§ Task description: Images should be omitted while the rest of the data is duplicated exactly.
========================================================================
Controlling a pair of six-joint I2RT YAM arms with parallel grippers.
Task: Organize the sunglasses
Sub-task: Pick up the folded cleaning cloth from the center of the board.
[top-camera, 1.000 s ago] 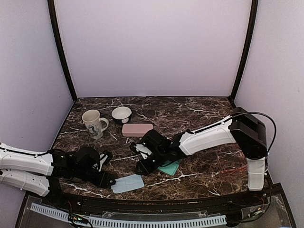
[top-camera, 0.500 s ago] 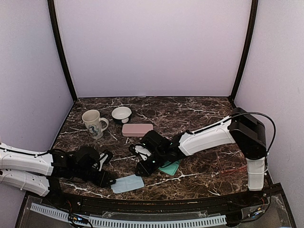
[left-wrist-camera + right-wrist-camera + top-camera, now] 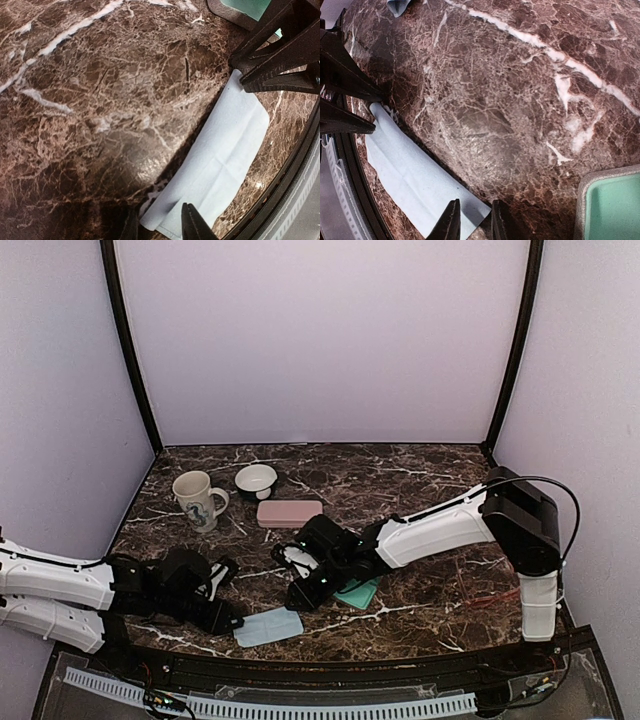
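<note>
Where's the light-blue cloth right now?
Top view: the light-blue cloth lies at the table's near edge, left of centre, between the left gripper and right gripper, near-left of the green-lined case.

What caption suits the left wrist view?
Left gripper and right gripper at opposite ends of a blue cloth on the table.

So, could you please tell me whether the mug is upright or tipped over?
Upright: the mug stands on its base on the table, round mouth facing up, handle at its side.
</note>
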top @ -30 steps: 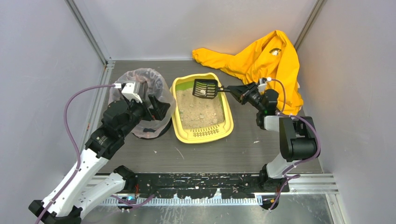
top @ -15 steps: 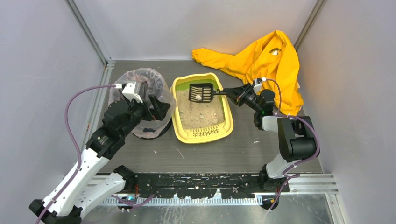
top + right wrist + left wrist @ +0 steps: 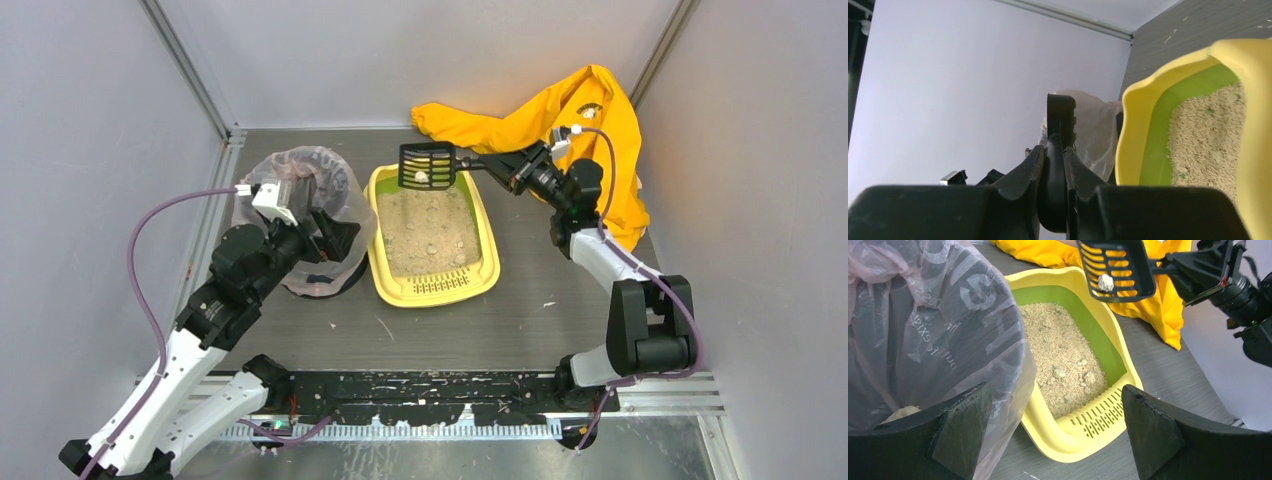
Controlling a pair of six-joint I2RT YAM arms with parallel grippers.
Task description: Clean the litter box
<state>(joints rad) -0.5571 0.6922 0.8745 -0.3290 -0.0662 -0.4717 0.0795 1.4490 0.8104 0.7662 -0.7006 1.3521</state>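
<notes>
Top view: the right gripper is clenching the handle of the black slotted scoop and holding it raised over the far rim of the litter box. The litter box is sitting mid-table, its long axis running from the near edge toward the far edge, between the bag-lined bin on its left and a yellow garment in the far right corner. The bin is lying leftward of the scoop, past the box's far left corner, so the coming carry is judged to be a leftward sweep. The left gripper, jaws spread wide, is waiting at the bin's rim and is the nearer to it. The left wrist view is showing a white clump resting on the scoop's slots, and paler clumps in the litter. The right wrist view is showing only the scoop edge-on, pinched between the jaws.
</notes>
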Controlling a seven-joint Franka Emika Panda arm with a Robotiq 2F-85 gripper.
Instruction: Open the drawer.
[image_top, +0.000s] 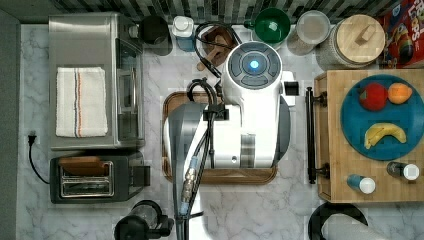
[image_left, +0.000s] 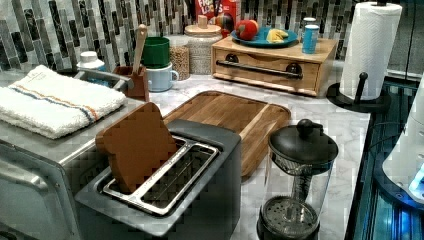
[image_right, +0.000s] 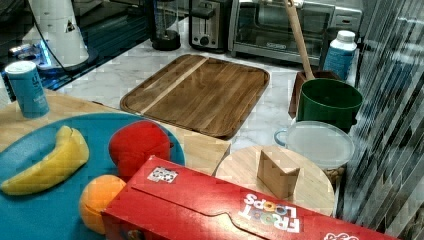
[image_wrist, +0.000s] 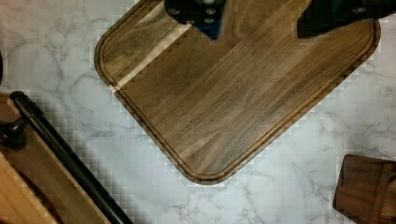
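light wooden drawer (image_left: 270, 62), black bar handle (image_left: 260, 69).

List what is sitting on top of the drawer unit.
On the drawer unit: a blue plate with a red fruit, an orange one and a banana, plus two small white-capped containers. Its closed front hides the inside.

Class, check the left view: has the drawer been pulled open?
No, the drawer front sits flush in its wooden box, its black bar handle untouched.
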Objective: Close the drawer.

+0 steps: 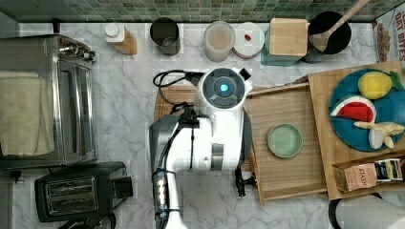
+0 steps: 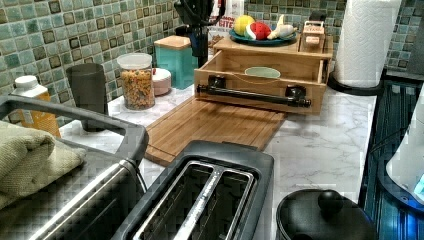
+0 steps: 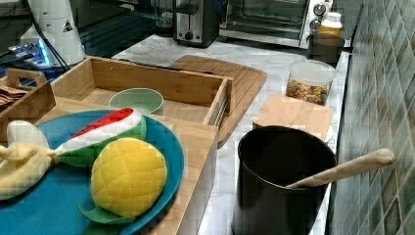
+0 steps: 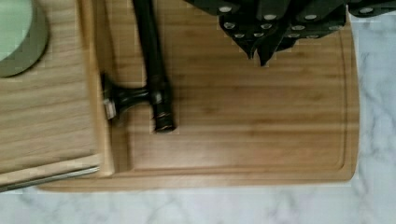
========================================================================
§ Output of the exercise:
Controlling a pair of six-joint I2RT YAM arms with parallel grippers.
Task: Organize the sunglasses
Sub-task: Pick up the folded cleaning cloth from the center of the board.
[top-camera, 1.000 s ago] 
[top-camera, 0.500 s ago] 
[left-wrist-camera + right-wrist-camera + top-camera, now] 
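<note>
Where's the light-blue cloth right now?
Top view: the light-blue cloth lies at the table's near edge, left of centre, between the left gripper and right gripper, near-left of the green-lined case.

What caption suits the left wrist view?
Left gripper and right gripper at opposite ends of a blue cloth on the table.

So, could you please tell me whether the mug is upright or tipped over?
Upright: the mug stands on its base on the table, round mouth facing up, handle at its side.
</note>
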top @ -30 steps: 
top @ -15 steps: 
top + right wrist + left wrist @ +0 steps: 
Controlling a pair of six-joint I2RT YAM arms with parallel grippers.
Task description: Clean the litter box
<state>(joints rad) -0.5571 0.6922 0.8745 -0.3290 -0.0662 -0.4717 0.0795 1.4490 0.8104 0.7662 -0.7006 1.3521</state>
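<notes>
Top view: the right gripper is clenching the handle of the black slotted scoop and holding it raised over the far rim of the litter box. The litter box is sitting mid-table, its long axis running from the near edge toward the far edge, between the bag-lined bin on its left and a yellow garment in the far right corner. The bin is lying leftward of the scoop, past the box's far left corner, so the coming carry is judged to be a leftward sweep. The left gripper, jaws spread wide, is waiting at the bin's rim and is the nearer to it. The left wrist view is showing a white clump resting on the scoop's slots, and paler clumps in the litter. The right wrist view is showing only the scoop edge-on, pinched between the jaws.
</notes>
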Controlling a seven-joint Franka Emika Panda arm with a Robotiq 2F-85 gripper.
Instruction: Open the drawer.
[image_top, +0.000s] 
[image_left, +0.000s] 
[image_right, +0.000s] 
[image_wrist, +0.000s] 
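light wooden drawer (image_left: 270, 62), black bar handle (image_left: 260, 69).

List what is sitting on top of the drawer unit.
On the drawer unit: a blue plate with a red fruit, an orange one and a banana, plus two small white-capped containers. Its closed front hides the inside.

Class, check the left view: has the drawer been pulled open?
No, the drawer front sits flush in its wooden box, its black bar handle untouched.
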Objective: Close the drawer.

+0 steps: 
+0 steps: 
+0 steps: 
+0 steps: 

Work on this exercise has been finished.